A search index is the repository of all of the documents that a search
engine has available to search. Search engines build their indexes
by using web crawlers software that moves from link to link on the
web, reading pages and adding their contents to the index.
So how big is Google's index?
Search engines' published metrics for index size measurement vary greatly
and are no longer easily comparable. Often, for instance, web crawlers
retrieve duplicate entries for one page or links to documents that
they haven't crawled, and whose content thus isn't in the index. At
Google we believe the essential quality of an index isn't the total
number of documents, but its comprehensiveness which unique
documents are in the index. So we don't count duplicate or uncrawled
pages. According to our internal testing, our newly expanded search
index is more than three times larger than that of any other search
engine.
But can we prove it?
Yes, but even better, you can prove it yourself. The basic test for
search engine comprehensiveness is whether you can find uncommon information.
Popular queries return millions of results, but even the most obsessive
searcher isn't about to surf a few million pages, or even a tiny fraction
of them; in most of these cases, you'll either quickly find what you're
looking for or refine your search to be more focused.
To see for yourself,
try searching for something very specific, or try a query that previously
returned very few results. For example, you could enter your name or
hometown, along with your favorite color or animal. Navigate to the
last page to see how many results the search engine really delivered.

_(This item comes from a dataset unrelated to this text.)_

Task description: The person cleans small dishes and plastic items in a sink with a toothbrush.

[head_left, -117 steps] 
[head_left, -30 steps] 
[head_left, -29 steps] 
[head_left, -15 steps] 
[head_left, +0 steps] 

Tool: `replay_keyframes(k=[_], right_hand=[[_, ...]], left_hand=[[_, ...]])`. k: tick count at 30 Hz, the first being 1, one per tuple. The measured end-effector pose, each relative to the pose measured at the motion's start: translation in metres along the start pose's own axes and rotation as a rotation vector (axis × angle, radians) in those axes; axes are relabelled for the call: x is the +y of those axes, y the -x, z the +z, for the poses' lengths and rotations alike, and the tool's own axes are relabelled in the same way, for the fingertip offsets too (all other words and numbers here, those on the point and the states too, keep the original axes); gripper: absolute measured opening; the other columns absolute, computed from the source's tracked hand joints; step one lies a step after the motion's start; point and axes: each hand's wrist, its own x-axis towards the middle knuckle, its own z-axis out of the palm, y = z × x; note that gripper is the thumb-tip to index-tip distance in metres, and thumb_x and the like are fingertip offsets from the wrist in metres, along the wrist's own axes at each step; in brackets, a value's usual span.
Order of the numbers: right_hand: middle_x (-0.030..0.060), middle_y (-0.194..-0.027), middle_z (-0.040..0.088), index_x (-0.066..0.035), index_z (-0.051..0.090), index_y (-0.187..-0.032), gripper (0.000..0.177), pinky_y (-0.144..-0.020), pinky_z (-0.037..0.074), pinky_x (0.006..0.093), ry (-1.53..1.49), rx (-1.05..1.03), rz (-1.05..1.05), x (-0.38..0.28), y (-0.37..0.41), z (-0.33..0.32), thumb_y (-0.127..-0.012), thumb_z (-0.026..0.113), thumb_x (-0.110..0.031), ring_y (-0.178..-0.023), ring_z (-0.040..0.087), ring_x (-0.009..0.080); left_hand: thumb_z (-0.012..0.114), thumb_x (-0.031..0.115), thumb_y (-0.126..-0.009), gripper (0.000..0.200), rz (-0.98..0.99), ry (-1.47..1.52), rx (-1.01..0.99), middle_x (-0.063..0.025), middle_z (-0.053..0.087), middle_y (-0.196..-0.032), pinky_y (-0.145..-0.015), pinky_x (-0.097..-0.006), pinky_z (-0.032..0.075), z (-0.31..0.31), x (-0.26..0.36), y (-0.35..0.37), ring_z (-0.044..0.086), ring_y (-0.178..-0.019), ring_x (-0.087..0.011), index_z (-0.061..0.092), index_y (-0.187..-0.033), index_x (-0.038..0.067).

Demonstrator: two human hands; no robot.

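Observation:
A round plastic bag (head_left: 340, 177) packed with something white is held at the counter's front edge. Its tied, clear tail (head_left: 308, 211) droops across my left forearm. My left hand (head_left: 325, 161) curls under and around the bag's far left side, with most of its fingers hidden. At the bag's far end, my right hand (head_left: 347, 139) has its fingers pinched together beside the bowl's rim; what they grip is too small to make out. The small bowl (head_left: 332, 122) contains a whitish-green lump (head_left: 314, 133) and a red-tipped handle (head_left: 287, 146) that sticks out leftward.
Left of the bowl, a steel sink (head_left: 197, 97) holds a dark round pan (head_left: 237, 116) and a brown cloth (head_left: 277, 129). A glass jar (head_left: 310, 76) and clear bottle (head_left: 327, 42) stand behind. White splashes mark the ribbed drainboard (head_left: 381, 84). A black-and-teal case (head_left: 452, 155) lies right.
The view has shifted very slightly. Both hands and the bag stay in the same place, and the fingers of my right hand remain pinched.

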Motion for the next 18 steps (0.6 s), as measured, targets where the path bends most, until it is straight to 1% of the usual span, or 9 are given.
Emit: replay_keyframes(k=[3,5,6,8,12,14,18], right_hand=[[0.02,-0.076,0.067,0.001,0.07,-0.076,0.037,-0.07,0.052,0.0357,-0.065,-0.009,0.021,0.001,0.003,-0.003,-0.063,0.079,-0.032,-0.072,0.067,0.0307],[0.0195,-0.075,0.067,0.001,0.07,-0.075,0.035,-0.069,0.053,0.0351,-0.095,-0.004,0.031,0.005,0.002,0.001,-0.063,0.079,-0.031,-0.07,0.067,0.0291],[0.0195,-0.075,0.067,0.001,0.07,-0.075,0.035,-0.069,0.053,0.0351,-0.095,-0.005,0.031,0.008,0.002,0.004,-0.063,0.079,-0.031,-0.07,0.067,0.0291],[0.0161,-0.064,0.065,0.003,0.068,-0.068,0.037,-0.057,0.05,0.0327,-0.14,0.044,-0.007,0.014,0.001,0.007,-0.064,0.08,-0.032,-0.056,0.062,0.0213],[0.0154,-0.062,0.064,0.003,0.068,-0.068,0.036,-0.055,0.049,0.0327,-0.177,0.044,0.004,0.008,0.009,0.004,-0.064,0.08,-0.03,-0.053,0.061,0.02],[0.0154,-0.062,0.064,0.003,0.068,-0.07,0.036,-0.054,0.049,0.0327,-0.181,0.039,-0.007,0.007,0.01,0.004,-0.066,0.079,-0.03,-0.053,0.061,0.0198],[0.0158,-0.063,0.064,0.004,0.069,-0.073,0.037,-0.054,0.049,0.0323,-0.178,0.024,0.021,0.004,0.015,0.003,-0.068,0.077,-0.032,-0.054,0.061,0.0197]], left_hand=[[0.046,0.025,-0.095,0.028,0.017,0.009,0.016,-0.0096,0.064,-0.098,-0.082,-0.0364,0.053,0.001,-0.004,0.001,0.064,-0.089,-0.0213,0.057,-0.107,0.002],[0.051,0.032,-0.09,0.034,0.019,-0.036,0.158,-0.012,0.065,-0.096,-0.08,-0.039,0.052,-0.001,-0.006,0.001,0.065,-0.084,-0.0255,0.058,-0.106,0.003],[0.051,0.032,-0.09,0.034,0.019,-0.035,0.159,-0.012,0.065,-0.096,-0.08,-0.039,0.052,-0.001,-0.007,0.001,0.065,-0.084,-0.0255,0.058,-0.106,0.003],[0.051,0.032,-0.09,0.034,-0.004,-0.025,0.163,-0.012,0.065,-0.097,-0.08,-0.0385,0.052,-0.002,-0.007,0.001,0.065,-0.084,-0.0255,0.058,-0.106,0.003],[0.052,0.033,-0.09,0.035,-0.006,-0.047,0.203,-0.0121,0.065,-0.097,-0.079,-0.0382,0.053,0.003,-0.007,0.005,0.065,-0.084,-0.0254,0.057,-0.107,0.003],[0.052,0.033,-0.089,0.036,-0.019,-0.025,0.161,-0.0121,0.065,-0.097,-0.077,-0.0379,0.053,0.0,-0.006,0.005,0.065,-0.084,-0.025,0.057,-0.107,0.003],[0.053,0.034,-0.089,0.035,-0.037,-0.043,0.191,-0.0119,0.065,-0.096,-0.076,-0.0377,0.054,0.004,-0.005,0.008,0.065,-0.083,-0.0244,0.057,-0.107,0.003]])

(On the last page, you may have to click the "repeat the search with
the omitted results included" link to see all the results.) Do this
on different search engines for several queries and see what you come
up with. As you can imagine, we've run quite a few tests like this,
and we expect your results will be very similar to ours.
Why is this important?
Web search lies at the heart of how millions of people find things
online. At Google, we know that index comprehensiveness matters in
providing our users with the best and most useful results for every
search they do. If a document is not in our index, we can't show it
to users. We take comprehensiveness seriously, but even more than that, we care about the quality of the results we're able to offer.